Prerequisites: a laptops with VMware or Virtual Box. Virtual machine image will be provided before the workshop date.

Scripting the reverse of a malware using Miasm

Teacher: Caroline Leman, Security Research Engineer, CEA DAM, focus on RE and log analysis.

Topic: I am going to introduce concepts which can be generalized to other reverse-engineering tools. We will study 2 samples that focuses each on different aspect of reverse engineering analysis. We will study: dependency analysis, emulation, ida scripting (for auto commenting code).

Prerequisites: a basic knowledge of x86 assembly, things like ABI, calling conventions and so on.

Saturday, October 19th, 2019 - Workshop schedule

Time Track 1 Intro to Offense Track 2 Intro to Defense Track 3 Advanced
09:00 Offensive Security 101 Windows EDR 101 Linux Device Drivers and Loadable Kernel Modules for Offensive and Defensive Purposes
13:15 Lunch    
14:15 Offensive Security 101 Java Web App Secure Coding Linux Device Drivers and Loadable Kernel Modules for Offensive and Defensive Purposes
18:30 Call it a day    

Sunday, October 20th, 2019 - Conference schedule

Time Track 1 Intro to Offense Track 2 Intro to Dark Arts Track 3 Advanced
09:00 Windows Pwning Getting Started with CTFs Scripting the Reverse of Malware using Miasm
13:15 Lunch    
14:15 Intro to ROP Getting Started with CTFs Scripting the Reverse of Malware using Miasm
18:30 Call it a day    

Monday, October 21th, 2019 - Conference schedule

Time Talk Presenter
09:00 Welcome :D  
09:30 Introduction to Web Application Penetration Testing Andrea Hauser
10:00 Fingerpointing false positives Desiree
10:30 Compiler Bugs and bug compilers Mari0n
11:30 Linux Kernel and/or Driver Development 101 Anna-Lena
12:30 BinCAT: purrfecting binary static analysis Sarah Zennou
13:00 Lunch  
14:00 Exploiting bug report systems in the game industry Andreia Gaita
15:00 A QuickLook at macOS cache forensics Kinga Kieczkowska
15:30 Don’t think outside the box - keep it to yourself (and your VM) Bell Levin
16:00 Closing Remarks  

Please notice that the registration will be worked on FIFO basis and the space is limited. Be sure you check the prerequisites for the workshops before signing in, as you can only sign for a track and not for a single class.

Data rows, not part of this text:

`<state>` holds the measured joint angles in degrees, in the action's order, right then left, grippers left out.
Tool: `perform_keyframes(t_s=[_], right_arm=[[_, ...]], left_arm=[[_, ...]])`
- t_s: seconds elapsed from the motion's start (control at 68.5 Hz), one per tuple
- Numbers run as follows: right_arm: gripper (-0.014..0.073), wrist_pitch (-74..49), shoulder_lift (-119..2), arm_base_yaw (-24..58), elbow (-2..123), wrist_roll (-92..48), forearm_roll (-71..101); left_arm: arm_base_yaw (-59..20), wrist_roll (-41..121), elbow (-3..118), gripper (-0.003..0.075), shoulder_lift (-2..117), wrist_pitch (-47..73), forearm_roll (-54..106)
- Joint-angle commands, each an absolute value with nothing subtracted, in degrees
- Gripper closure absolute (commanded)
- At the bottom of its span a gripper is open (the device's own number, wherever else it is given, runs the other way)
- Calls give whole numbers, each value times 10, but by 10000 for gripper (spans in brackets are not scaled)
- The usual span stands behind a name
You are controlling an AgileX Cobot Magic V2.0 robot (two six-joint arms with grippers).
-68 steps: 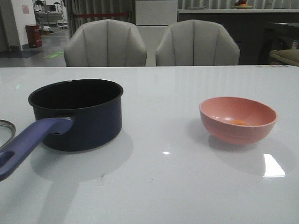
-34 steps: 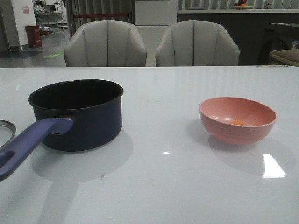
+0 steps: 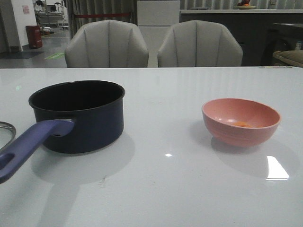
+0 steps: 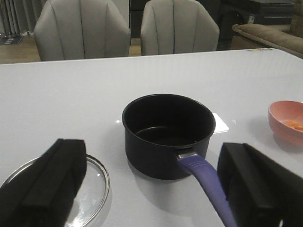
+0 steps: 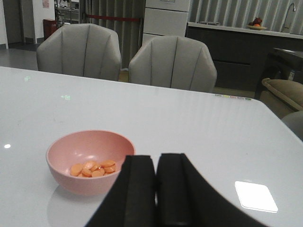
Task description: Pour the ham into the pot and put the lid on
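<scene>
The dark navy pot stands left of centre on the white table, its black inside bare and its purplish-blue handle pointing toward me. The glass lid lies flat at the left edge, also seen as lid in the left wrist view. Orange ham slices lie in the pink bowl on the right. My left gripper hangs open above the table, near the pot handle and the lid. My right gripper is shut, empty, beside the pink bowl. Neither gripper shows in the front view.
Two grey chairs stand behind the table's far edge. A bright light reflection lies on the tabletop near the front right.
</scene>
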<state>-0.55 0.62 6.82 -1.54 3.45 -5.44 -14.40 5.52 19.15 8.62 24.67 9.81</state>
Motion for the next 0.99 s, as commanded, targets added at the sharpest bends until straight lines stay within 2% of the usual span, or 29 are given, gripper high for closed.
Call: perform_keyframes(t_s=[0.0, 0.131, 0.409, 0.789, 0.847, 0.978], right_arm=[[434, 64, 17, 65, -12, 29, -65], [434, 67, 13, 66, 9, 29, -55], [434, -110, -135, 66, 175, 29, -54], [428, -89, -275, 67, 194, 34, -37], [393, -90, -309, 67, 204, 34, -30], [225, -89, -407, 67, 242, 34, -4]], left_arm=[[-154, 55, 207, 118, 91, 197, 104], [-155, 55, 207, 118, 91, 197, 103], [-155, 55, 207, 118, 91, 197, 106], [-155, 55, 207, 118, 91, 197, 108], [-155, 55, 207, 118, 91, 197, 108], [-155, 55, 207, 118, 91, 197, 108]])
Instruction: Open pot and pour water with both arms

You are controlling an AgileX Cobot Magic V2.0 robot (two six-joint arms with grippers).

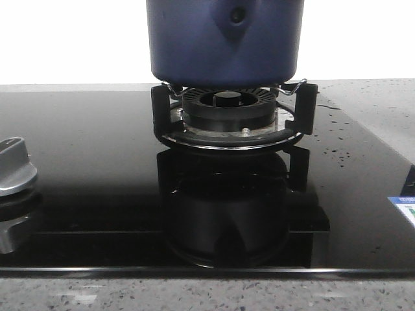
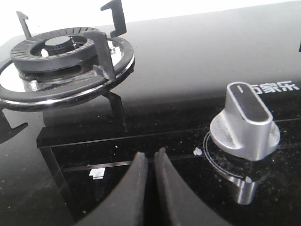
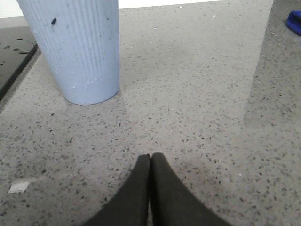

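My left gripper [image 2: 150, 157] is pressed closed, its tips hovering low near the silver knob [image 2: 244, 123]. My right gripper [image 3: 150, 157] is closed too, empty, near the ribbed cup [image 3: 77, 47].

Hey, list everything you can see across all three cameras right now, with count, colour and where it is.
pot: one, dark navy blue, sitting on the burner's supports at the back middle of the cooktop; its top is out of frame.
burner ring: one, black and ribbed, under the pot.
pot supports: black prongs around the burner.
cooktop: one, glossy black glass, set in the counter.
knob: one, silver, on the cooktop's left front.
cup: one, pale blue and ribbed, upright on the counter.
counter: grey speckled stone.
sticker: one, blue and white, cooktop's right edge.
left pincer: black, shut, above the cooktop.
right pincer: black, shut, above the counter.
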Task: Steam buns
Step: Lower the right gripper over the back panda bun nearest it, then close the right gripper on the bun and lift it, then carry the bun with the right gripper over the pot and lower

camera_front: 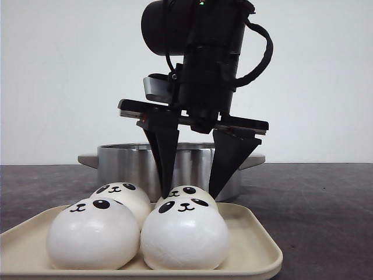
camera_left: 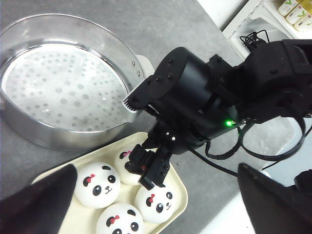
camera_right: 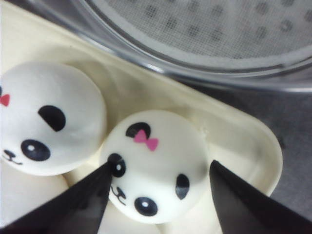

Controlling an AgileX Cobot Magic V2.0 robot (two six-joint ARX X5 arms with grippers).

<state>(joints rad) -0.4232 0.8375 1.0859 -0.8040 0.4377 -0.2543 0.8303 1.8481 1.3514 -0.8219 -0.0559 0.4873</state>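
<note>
The right gripper [camera_front: 195, 189] hangs open over the tray [camera_front: 256, 242], one finger down each side of the rear bun [camera_right: 153, 163] nearest the steamer [camera_front: 125, 160]. In the right wrist view the bun sits between the fingertips [camera_right: 85, 202], one tip touching or nearly touching it by the eye and the other standing a little off.

My judgement is that the step in hand is grasping this bun to carry it into the steamer. To do it well, centre the bun between the fingers first, so that closing does not shove it sideways into its neighbour [camera_right: 48, 114] just beside it. Go low enough to catch the widest part of the dome; a glossy round skin will likely slip out upward from a high pinch. Close gently, since it looks soft. Lift straight up before swinging back over the steamer rim just behind the gripper.

The left gripper [camera_left: 156, 200] is open and holds nothing, above the tray, with all four buns [camera_left: 97, 183] in its view.

I can read no brand or writing anywhere; bottle labels at the edge of the left wrist view are too small.
</note>
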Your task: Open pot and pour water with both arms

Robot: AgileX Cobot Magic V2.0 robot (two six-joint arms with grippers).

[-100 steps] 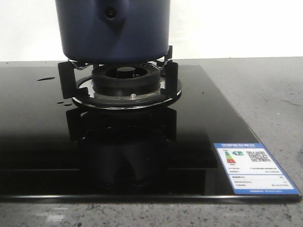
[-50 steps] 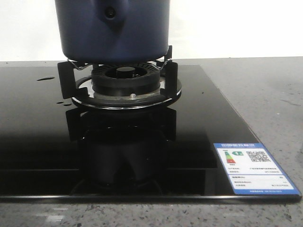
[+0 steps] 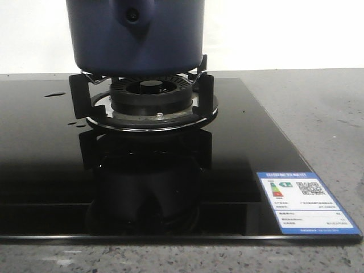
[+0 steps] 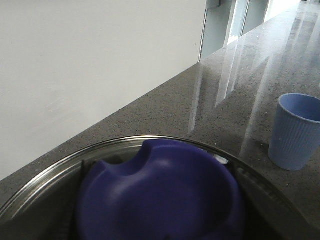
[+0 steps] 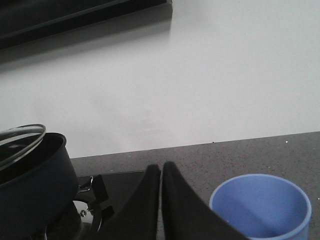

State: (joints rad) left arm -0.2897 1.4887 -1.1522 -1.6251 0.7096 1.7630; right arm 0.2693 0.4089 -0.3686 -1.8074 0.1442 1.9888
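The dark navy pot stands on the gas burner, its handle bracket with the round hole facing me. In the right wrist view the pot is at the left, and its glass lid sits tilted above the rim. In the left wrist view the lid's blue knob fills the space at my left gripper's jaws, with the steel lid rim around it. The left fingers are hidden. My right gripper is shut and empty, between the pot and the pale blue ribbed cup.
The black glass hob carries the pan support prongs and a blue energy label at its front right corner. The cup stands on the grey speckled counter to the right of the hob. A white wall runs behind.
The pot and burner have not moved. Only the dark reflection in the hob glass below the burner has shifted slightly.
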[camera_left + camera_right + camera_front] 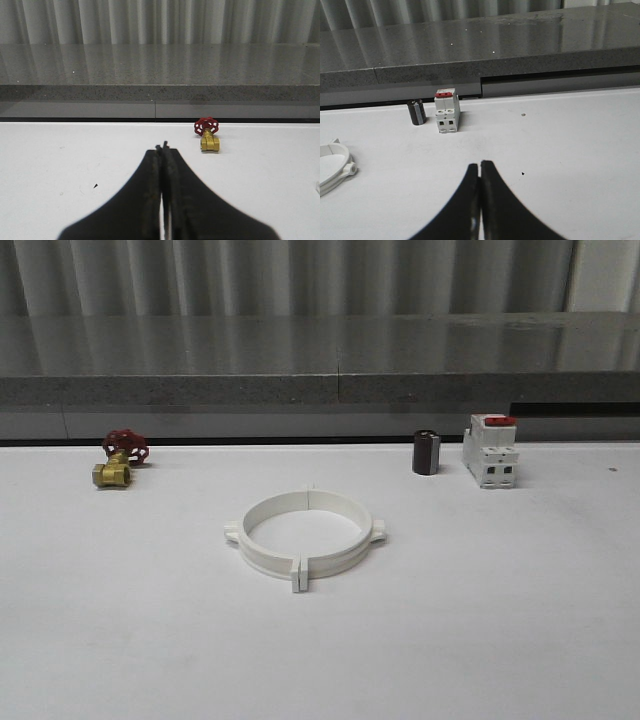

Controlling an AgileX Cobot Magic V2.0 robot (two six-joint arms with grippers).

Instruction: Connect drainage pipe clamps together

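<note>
A white table (520, 640) seen from the front, with a grey stone ledge (300, 360) running along its far edge. The drainage pipe clamps (304, 535) lie flat near the middle of the table, the two white half-rings meeting to form one closed ring, their end flanges touching at the near and far sides and a small tab sticking out on each side. Bare table surrounds the ring on all sides, widest toward the near edge. Far left, close to the back edge, sits a brass valve (117, 463) with a red handwheel. Far right, also near the back edge, a small dark cylinder (426, 453) stands just beside a white breaker (490, 451) with a red switch. In the wrist views, the left gripper (163, 147) has its black fingers pressed together holding nothing, above bare table, and the right gripper (480, 164) likewise is closed and empty
</note>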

The conference day will be on Monday and the schedule for it can also be found if you just scroll down for some seconds :)

Also, please note that we cannot cover travel or accommodation for attendees. We’ll be able to provide one or another snack though. More details will be communicated prior to the event.

What is BlackHoodie?

BlackHoodie is a series of free, women only hacker bootcamps, which started in 2015, and since 2018 started going global. BlackHoodie Bay Area is organized in cooperation with Google, and in 2018 was the first BlackHoodie event to be held within the United States. More information on the idea of BlackHoodie and upcoming other events can be found at

Why women only?

The number of female engineers working on complex low level security topics is crushingly low. My past teaching experience shows me, that is not due to lack of interest in challenges, but has to do with aspiring hackerettes sporting impressive anxieties. And I get it, modern day computer security is an intimidating field, and the fact that this field’s engineers are usually all male, fancy death metal fashion and are offensive by definition, doesn’t help. But, among us, one doesn’t need to be male and death metal to be successful there. The BlackHoodie workshops aim to make complex subjects more tangible and less intimidating for women, in order to get motivated hackerettes started on their security careers. It is not about building walls around a minority, but about creating space, where participants can build confidence, foster shared interests, build connections, and in the end contribute themselves as part of a happier community. It keeps fascinating me how many former BlackHoodies keep sticking around, and do impressive work in several different areas of security.